La photo de droite (n°6) révèle l'inquiétude ou la menace qu'un propriétaire fait peser sur les usagers qui s'intéresseraient de trop près à une propriété qui, compte tenu du grillage, ne semble pas très attirante.

Si ces parcelles non-entretenues et non-protégées sont proches des cités et des voies de circulation, leur rôle social peut devenir problématique. Près des villes, les propriétés visiblement abandonnées deviennent parfois des dépotoirs ou des espaces de relégation, des lieux ouverts à la pauvreté, à l'accueil des gens du voyage, aux comportements marginaux et à la prostitution. Par contre, dans les massifs boisés peu accessibles aux usagers, les propriétés non-entretenues peuvent préserver la nature ou parfois créer des déséquilibres environnementaux (Boisson, 2008 ; Léonard, 2003 ; Vallauri, Poncet, 2003). Les espaces boisés non-entretenus peuvent créer des conditions favorables à la biodiversité. L'absence d'intervention humaine sur le milieu permet que la forêt retrouve des états de naturalité parfois très rares ailleurs (Boisson, 2008 ; Vallauri, Poncet, 2003). Certaines de ces parcelles ou forêts sont donc connues des naturalistes pour leur richesse biologique. Cependant, les forêts avec des halliers et beaucoup de bois mort n'attirent généralement que les visiteurs spécifiquement intéressés par la nature sauvage, comme le montre la situation de certaines réserves naturelles (cf. chapitre 4.3.1).

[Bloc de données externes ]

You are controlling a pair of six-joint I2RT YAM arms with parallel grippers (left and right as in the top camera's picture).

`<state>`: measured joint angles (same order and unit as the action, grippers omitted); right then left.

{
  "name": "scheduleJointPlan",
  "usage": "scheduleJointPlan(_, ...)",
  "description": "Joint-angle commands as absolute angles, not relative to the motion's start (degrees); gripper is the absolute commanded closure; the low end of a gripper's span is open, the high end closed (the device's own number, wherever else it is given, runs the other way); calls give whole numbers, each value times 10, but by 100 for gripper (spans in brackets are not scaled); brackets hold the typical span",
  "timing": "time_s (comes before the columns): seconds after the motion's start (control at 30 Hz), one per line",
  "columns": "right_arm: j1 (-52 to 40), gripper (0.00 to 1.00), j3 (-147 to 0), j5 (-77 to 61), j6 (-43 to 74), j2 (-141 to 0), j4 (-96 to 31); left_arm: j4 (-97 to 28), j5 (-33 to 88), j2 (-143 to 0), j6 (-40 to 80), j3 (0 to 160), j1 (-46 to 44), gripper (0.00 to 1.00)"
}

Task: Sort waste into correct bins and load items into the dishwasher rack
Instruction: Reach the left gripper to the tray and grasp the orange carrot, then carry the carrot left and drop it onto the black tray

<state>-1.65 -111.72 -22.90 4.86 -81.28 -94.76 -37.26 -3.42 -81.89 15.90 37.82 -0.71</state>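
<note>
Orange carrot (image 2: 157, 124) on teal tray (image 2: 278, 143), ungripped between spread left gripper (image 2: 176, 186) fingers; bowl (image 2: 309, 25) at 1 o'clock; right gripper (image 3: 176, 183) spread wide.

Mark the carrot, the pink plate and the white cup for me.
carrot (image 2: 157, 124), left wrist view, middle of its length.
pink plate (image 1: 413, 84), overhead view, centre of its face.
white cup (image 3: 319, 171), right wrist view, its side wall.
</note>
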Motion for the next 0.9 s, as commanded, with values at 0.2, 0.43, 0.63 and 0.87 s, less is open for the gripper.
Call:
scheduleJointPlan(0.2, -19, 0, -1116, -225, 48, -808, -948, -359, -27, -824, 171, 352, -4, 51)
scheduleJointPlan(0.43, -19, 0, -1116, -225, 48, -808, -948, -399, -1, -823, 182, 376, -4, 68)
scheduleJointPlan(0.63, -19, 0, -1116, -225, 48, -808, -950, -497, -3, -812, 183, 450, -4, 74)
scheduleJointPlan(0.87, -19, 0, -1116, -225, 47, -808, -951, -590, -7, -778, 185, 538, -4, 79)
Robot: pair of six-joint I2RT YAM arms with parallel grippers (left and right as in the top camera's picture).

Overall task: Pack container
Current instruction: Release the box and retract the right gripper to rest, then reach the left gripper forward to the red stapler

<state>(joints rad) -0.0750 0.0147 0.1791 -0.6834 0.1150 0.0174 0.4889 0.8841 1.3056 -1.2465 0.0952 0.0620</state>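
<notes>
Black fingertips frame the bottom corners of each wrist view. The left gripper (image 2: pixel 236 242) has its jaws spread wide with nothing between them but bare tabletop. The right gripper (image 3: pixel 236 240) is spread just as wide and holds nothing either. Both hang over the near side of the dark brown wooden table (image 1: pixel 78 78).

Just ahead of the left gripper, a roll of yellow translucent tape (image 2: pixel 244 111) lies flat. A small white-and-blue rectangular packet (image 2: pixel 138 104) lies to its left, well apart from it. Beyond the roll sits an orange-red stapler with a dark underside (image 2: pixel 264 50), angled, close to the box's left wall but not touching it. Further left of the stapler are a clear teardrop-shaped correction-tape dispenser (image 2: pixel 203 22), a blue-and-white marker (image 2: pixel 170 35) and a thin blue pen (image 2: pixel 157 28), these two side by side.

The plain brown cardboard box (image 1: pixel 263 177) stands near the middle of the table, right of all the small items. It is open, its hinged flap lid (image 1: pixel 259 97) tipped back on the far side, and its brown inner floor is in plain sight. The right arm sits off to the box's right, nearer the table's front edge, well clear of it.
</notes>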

Les propriétés privées ont donc des rôles très variés face à la demande implicite exprimée par la présence et par les activités des populations périurbaines dans les espaces boisés. Quel que soit leur éloignement par rapport à la ville, les forêts privées ont une fonction sociale à travers les paysages dans lesquels elles s'inscrivent. Leur avenir et celui de leurs influences dans les espaces périurbains ne sont toutefois pas clairement établis. Ainsi, certaines forêts sont totalement cernées par l'urbanisation et leur gestion peut devenir très difficile, alors que d'autres sont plus isolées et toujours productives. Il semble donc qu'une évolution de la propriété forestière privée soit envisageable (Buttoud, 2003). Toutefois, en l'état actuel des rapports sociaux à la propriété, les points de vue des différents intervenants semblent peu conciliables. Les propriétaires sont attachés à leurs droits tandis que les usagers ont parfois des pratiques peu compatibles avec les objectifs de la foresterie privée.